-- YOUR ASSIGNMENT --
Copy exactly the lines that run from the top of the listing to the line containing "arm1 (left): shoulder", both ends included, and omit the pictures.

-*-*-

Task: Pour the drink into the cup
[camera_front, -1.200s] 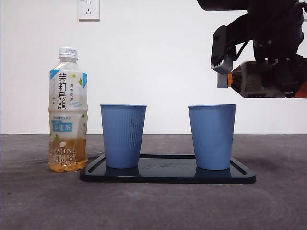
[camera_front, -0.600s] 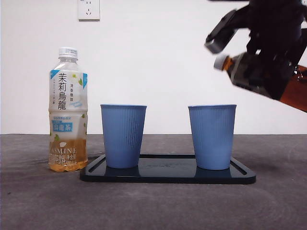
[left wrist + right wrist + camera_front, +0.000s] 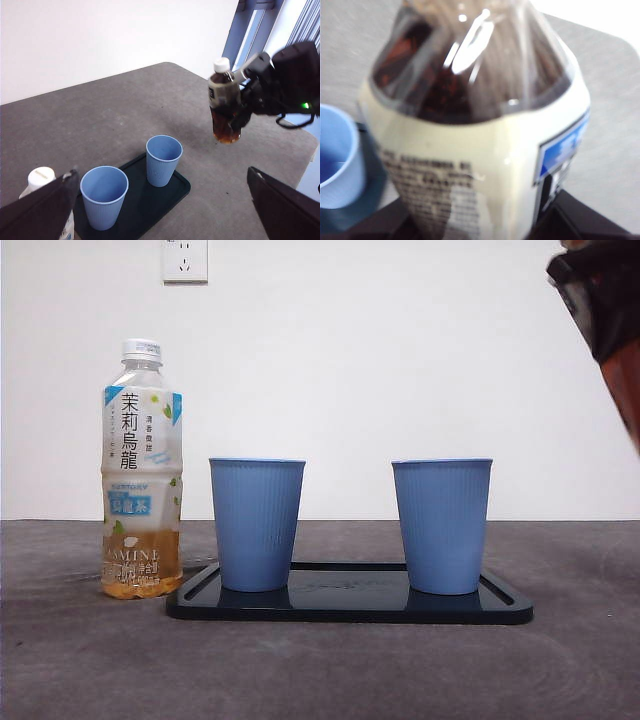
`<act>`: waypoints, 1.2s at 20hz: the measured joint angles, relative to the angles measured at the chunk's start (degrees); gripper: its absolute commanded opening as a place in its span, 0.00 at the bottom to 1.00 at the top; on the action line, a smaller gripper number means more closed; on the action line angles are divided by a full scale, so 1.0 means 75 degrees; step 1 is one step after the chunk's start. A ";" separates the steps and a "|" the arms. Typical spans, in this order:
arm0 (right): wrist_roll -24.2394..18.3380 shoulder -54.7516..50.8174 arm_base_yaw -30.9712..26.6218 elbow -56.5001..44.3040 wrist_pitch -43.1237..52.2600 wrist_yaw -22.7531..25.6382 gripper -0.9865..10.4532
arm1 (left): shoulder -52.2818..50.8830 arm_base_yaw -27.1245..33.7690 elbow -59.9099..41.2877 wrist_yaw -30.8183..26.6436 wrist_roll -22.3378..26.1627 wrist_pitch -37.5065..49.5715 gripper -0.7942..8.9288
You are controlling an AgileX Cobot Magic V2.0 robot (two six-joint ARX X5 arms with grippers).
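Two blue cups stand on a dark tray [image 3: 350,606], one on the left [image 3: 257,523] and one on the right [image 3: 441,525]. My right gripper [image 3: 260,85] is shut on a dark tea bottle [image 3: 223,102] with a white cap. It holds the bottle upright in the air, beside the right cup [image 3: 163,160] and off the tray. The bottle [image 3: 480,125] fills the right wrist view. In the front view only its edge [image 3: 625,390] shows at the top right corner. My left gripper [image 3: 162,212] is open and empty, high above the tray.
A jasmine tea bottle [image 3: 141,470] with a white cap stands on the table left of the tray, next to the left cup [image 3: 104,196]. A white wall lies behind. The table's rounded edge [image 3: 300,165] runs beyond the held bottle.
The right gripper has swung the dark bottle from lying sideways above the right cup to upright. It has moved right, almost out of the front view. Cups and jasmine bottle have not moved.
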 measured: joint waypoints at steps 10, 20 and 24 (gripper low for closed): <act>0.0481 0.0233 -0.0405 -0.2917 0.5027 -0.1212 0.25 | -0.0152 0.0000 0.0000 0.0000 -0.0143 0.0000 0.66; 0.0405 0.2104 -0.1204 -0.2984 0.6895 -0.2186 0.25 | -0.0291 0.0000 0.0000 0.0000 -0.0280 0.0047 0.66; 0.0210 0.2433 -0.1241 -0.2984 0.7251 -0.2323 0.25 | -0.0291 0.0000 0.0000 0.0000 -0.0344 0.0149 0.66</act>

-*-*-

-- RESPONSE BOX --
Task: Pour the drink into the cup
[camera_front, -1.200s] 
[camera_front, -0.600s] 
[left wrist + right wrist + camera_front, +0.000s] 
`<act>`: waypoints, 1.2s at 20hz: the measured joint angles, relative to the angles measured at the chunk's start (degrees); gripper: its absolute commanded opening as a place in its span, 0.00 at the bottom to 1.00 at the top; on the action line, a smaller gripper number means more closed; on the action line angles are divided by a full scale, so 1.0 means 75 degrees; step 1 is one step after the chunk's start. A ";" separates the steps and a "|" the arms. Typical spans, in this order:
arm0 (right): wrist_roll -24.2394..18.3380 shoulder -54.7516..50.8174 arm_base_yaw -30.9712..26.6218 elbow -56.5001..44.3040 wrist_pitch -43.1237..52.2600 wrist_yaw -22.7531..25.6382 gripper -0.9865..10.4532
arm1 (left): shoulder -52.2818..50.8830 arm_base_yaw -27.1245..33.7690 elbow -59.9099..41.2877 wrist_yaw -30.8183..26.6436 wrist_roll -22.3378..26.1627 wrist_pitch -37.5065..49.5715 gripper -0.7942..8.9288

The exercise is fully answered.